- Exercise brief
Write down exactly the lines from the one with "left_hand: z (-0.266" to the end of the data, first and last included, and no others.
Data segment: Begin
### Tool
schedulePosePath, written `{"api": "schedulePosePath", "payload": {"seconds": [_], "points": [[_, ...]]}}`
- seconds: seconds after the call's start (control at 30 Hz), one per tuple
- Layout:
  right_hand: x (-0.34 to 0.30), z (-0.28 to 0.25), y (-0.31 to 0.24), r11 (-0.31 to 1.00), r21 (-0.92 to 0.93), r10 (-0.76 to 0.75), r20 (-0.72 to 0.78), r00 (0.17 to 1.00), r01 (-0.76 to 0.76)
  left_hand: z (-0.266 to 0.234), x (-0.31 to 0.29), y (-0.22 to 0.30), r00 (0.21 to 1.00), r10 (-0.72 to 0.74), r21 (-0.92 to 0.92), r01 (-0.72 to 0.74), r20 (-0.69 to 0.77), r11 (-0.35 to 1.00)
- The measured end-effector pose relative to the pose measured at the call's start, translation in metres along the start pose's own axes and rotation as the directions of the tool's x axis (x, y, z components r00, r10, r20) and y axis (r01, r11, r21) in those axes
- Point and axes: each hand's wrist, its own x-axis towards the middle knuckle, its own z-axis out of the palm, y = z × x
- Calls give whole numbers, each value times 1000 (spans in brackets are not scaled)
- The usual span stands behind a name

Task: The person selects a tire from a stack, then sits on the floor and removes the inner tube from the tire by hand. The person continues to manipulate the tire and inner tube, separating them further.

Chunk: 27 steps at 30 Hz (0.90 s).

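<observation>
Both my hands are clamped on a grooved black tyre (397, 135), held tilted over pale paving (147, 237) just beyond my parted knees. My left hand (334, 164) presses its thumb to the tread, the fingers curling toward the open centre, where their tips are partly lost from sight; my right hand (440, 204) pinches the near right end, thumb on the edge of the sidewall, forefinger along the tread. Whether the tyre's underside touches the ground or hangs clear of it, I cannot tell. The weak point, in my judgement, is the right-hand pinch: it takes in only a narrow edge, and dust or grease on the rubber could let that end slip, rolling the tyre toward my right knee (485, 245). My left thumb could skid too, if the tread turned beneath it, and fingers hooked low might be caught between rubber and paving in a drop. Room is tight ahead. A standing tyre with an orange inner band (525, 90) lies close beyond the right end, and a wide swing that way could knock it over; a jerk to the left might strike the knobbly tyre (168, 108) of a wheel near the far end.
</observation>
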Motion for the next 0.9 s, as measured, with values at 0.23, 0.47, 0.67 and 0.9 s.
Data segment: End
- Solution to this task
  left_hand: z (-0.266 to 0.234), x (-0.31 to 0.29), y (-0.22 to 0.30), r00 (0.21 to 1.00), r10 (-0.72 to 0.74), r21 (-0.92 to 0.92), r01 (-0.72 to 0.74), r20 (-0.69 to 0.77), r11 (-0.35 to 1.00)
- The measured end-effector pose relative to the pose measured at the call's start, translation in metres along the start pose's own axes and rotation as the directions of the tool's x axis (x, y, z components r00, r10, r20) and y axis (r01, r11, r21) in those axes
- Point and axes: each hand's wrist, its own x-axis towards the middle knuckle, its own z-axis out of the palm, y = z × x
- Calls give whole numbers, each value times 1000 (spans in brackets are not scaled)
- The usual span stands behind a name

Task: The person selects a tire from a stack, then sits on the floor and removes the inner tube from the tire by hand. The person continues to manipulate the tire and inner tube, separating them further.

Chunk: 27 steps at 30 Hz (0.90 s).

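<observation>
Both my hands are clamped on a grooved black tyre (397, 135), held tilted over pale paving (147, 237) just beyond my parted knees. My left hand (334, 164) presses its thumb to the tread, the fingers curling toward the open centre, where their tips are partly lost from sight; my right hand (440, 204) pinches the near right end, thumb on the edge of the sidewall, forefinger along the tread. Whether the tyre's underside touches the ground or hangs clear of it, I cannot tell. The weak point, in my judgement, is the right-hand pinch: it takes in only a narrow edge, and dust or grease on the rubber could let that end slip, rolling the tyre toward my right knee (485, 245). My left thumb could skid too, if the tread turned beneath it, and fingers hooked low might be caught between rubber and paving in a drop. Room is tight ahead. A standing tyre with an orange inner band (525, 90) lies close beyond the right end, and a wide swing that way could knock it over; a jerk to the left might strike the knobbly tyre (168, 108) of a wheel near the far end.
</observation>
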Motion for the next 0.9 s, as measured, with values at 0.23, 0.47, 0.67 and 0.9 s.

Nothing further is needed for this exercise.